Do I have to sign up to the Equifax services?
No, it's entirely up to you. Equifax says that doing so may help "reduce your risk", and you won't be charged for the services. But there's no guarantee the services will stop your data being fraudulently used and you will have to provide further personal details, so you need to weigh up what to do.
Equifax says it will not be taking any payment details, and if you ask for the services to last longer than 12 months, it will sign you up for a further 12 months free of charge.

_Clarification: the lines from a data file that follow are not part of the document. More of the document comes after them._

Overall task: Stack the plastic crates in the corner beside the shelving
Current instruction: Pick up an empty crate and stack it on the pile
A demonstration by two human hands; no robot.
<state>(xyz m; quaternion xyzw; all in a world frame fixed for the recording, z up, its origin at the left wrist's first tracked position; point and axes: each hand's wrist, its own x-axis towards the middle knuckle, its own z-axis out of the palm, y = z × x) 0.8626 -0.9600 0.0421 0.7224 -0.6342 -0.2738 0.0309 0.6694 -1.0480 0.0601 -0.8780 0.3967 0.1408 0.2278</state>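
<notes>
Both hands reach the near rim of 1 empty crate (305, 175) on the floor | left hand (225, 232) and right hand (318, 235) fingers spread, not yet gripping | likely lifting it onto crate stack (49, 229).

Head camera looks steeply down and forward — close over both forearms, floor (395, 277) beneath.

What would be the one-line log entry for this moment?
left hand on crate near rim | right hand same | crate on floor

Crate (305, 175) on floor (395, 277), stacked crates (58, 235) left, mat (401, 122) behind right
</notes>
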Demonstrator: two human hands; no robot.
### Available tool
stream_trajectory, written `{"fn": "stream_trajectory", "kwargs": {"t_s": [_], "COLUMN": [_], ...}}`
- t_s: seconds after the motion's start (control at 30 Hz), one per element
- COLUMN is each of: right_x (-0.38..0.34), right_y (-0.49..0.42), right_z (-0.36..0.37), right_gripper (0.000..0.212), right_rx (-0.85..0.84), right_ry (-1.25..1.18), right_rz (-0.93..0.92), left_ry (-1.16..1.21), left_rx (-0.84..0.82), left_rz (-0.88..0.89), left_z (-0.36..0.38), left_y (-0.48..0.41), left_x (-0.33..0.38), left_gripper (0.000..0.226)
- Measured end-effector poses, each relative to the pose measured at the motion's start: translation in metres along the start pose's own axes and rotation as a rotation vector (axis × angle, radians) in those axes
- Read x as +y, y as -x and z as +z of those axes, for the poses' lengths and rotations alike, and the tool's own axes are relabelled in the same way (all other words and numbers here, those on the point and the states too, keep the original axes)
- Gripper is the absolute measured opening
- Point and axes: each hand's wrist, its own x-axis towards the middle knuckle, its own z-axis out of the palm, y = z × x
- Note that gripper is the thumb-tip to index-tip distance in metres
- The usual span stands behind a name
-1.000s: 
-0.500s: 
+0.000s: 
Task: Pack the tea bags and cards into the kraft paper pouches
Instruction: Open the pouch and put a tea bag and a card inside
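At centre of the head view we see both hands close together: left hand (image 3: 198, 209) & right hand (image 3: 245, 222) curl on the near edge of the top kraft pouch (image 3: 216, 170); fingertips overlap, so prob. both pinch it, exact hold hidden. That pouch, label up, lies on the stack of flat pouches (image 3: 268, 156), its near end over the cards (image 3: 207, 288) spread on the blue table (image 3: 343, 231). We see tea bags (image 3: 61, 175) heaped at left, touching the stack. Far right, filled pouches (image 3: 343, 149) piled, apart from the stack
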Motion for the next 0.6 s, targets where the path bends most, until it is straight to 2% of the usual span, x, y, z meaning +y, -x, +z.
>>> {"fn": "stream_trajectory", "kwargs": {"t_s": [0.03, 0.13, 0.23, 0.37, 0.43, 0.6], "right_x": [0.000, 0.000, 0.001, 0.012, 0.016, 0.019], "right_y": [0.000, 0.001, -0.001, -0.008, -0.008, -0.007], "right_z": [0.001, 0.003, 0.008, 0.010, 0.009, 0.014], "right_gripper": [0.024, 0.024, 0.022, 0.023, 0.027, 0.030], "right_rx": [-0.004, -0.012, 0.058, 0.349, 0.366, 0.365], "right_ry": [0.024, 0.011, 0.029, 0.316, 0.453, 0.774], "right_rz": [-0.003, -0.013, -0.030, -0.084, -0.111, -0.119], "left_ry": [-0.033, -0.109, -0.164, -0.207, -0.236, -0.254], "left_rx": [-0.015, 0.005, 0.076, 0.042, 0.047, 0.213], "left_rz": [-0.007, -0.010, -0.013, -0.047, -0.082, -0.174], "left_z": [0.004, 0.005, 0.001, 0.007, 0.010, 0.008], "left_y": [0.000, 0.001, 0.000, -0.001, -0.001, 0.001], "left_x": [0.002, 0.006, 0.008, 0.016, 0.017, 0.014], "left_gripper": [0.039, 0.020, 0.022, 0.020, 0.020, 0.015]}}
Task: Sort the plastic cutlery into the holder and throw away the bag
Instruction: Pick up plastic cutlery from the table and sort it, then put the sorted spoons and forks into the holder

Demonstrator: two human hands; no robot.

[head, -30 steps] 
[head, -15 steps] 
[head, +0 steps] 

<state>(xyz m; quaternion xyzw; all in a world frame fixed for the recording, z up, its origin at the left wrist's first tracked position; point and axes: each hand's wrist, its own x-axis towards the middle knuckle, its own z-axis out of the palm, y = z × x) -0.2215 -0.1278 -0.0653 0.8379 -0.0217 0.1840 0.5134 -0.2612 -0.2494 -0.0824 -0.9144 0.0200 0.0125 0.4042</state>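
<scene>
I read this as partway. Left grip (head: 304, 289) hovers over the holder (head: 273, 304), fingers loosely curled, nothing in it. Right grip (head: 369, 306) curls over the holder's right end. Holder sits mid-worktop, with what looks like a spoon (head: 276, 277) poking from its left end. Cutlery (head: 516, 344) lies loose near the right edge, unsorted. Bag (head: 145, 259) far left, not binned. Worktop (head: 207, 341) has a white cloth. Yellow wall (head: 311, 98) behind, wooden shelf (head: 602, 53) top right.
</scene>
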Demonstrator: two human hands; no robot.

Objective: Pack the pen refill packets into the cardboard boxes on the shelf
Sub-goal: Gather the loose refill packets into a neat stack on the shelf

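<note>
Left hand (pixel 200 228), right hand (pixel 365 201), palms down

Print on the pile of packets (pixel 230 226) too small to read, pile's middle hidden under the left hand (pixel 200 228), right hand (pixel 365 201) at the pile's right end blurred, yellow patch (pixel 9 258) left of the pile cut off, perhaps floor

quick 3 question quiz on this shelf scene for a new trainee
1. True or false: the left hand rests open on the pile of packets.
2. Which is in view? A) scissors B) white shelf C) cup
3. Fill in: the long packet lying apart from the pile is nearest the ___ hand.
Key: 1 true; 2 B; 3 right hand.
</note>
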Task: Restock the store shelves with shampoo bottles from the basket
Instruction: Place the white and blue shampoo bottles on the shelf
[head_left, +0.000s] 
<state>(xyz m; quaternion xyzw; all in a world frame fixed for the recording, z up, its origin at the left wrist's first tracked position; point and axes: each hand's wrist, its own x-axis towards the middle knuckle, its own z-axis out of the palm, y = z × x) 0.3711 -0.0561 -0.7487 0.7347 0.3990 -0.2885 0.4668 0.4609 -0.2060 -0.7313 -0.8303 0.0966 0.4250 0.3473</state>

What can I do to protect myself?
If your data has been accessed, here's what you can do:
- If your password or security answers were taken, change them ASAP. Only a small proportion of the UK consumers affected had passwords and other login details taken, and these were from 2014. But if you've used the same password or security questions and answers anywhere else, make sure you change them. See our Password Security guide for more help.
- Be vigilant – watch out for possible fraud. The Information Commissioner's Office has warned consumers to watch out for unsolicited emails, texts or calls, even if they appear to be from a company you're familiar with. There's a risk fraudsters could use data which was taken to make 'phishing' messages more credible – these attempt to obtain sensitive info such as credit card details. See our Stop Scams guide for more help.
- Weigh up whether to use Equifax's free services. It says these may help reduce your risk, but you'll need to decide if they're worth it. You could instead look at similar services from other providers, though when it comes to things like web monitoring you may have to pay.
Is Equifax being investigated over the hack?
The Financial Conduct Authority (FCA) has confirmed it's investigating, and working with the Information Commissioner's Office.
Andrew Bailey, chief executive of the FCA, recently wrote to Nicky Morgan MP, chair of the Treasury Select Committee, to say the regulator is taking the matter "extremely seriously".
Will Equifax pay out compensation for the hack?
A spokesperson said the company won't be paying any cash compensation. The FCA could order Equifax to pay redress, but there's no indication of that as yet. We'll continue to follow this story and give an update as soon as we know anything new.